#1859 Issue closed: Verifying md5sums of the files in the recovery system

Labels: enhancement, fixed / solved / done

jsmeix opened issue at 2018-07-12 14:21:

I think it would be good to verify that the files in the recovery system are intact.

The reason behind is that there are obscure rumours
( actually it was a colleague who told me about it ;-)
that errors during loading/unpacking the initrd/initramfs
are somehow reported (if one knows how to look for them)
but at least some errors do not abort the boot process.

Accordingly it could happen that files in the recovery system are corrupt
but the user may not notice the actual error and get any kind
of inexplicable errors when using the recovery system.

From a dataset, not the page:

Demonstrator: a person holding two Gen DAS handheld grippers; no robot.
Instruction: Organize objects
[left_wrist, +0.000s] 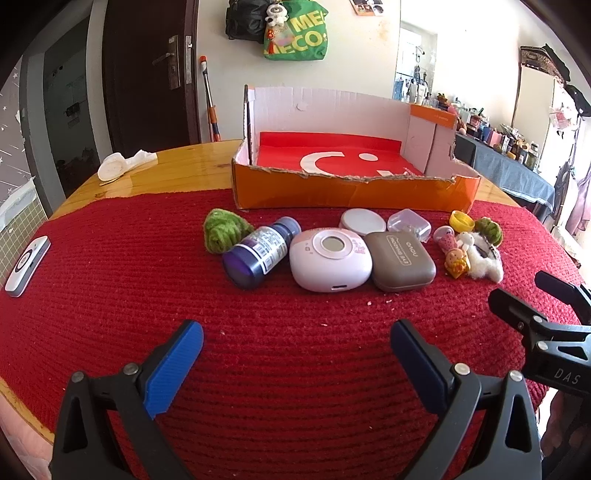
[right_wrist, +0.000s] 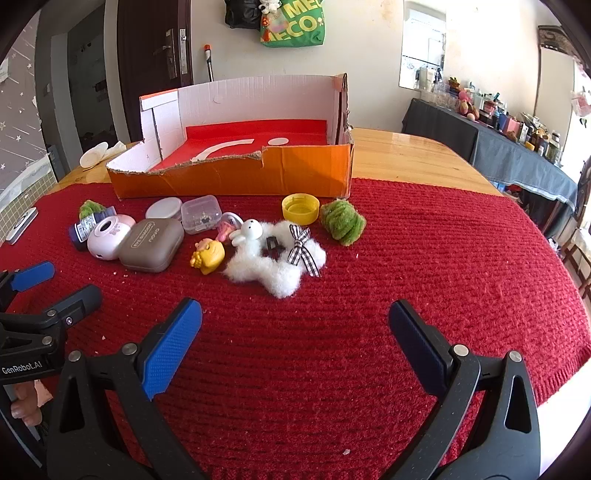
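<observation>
Well ahead of both spread claws lie trinkets.

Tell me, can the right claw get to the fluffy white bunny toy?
Probably yes. The right claw is open and the fluffy white bunny toy lies just ahead on the red mat, with nothing between them.

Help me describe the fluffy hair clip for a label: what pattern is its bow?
Black-and-white gingham check on the bow, clearest in the right wrist view.
</observation>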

I have the dim feeling that this is the root cause of issues like
cf. https://github.com/rear/rear/issues/1724

In particular my colleague told me that in some cases a too big
initrd/initramfs might get only partially loaded/unpacked
(depending on reasons that I do not understand)
that could lead to corrupted and/or missing files
in the recovery system.

To detect such kind of possible file corruptions in the recovery system
I added on my SLES12 test system (a virtual QEMU/KVM machine)
a new build/default/995_md5sums_rootfs.sh script that does basically

local md5sums_file="md5sums.txt"
pushd $ROOTFS_DIR 1>&2
    cat /dev/null >$md5sums_file
    # Do not provide a md5sums.txt in the recovery system if it was not successfully created here.
    # Exclude the md5sums.txt file itself and all .gitignore files:
    find . -xdev -type f | egrep -v '/md5sums\.txt|/\.gitignore' | xargs md5sum >>$md5sums_file || cat /dev/null >$md5sums_file
popd 1>&2

plus I added a section to skel/default/etc/scripts/system-setup
that does first and foremost during recovery system startup
a verification of the md5sums (before some files get changed
by recovery system startup scripts) basically via

if test -s "/md5sums.txt" ; then
    echo -e "\nVerifying md5sums of the files in the Relax-and-Recover rescue system\n"
    # In case of a FAILED md5sum wait some seconds so that the user can read the md5sum output.
    # /etc/issue is excluded because verifying md5sum for it fails - something changes it:
    grep -v 'etc/issue' md5sums.txt | md5sum --quiet --check && echo -e "md5sums are OK\n" || sleep 5
fi

and this way things seem to work already well for me on SLES12.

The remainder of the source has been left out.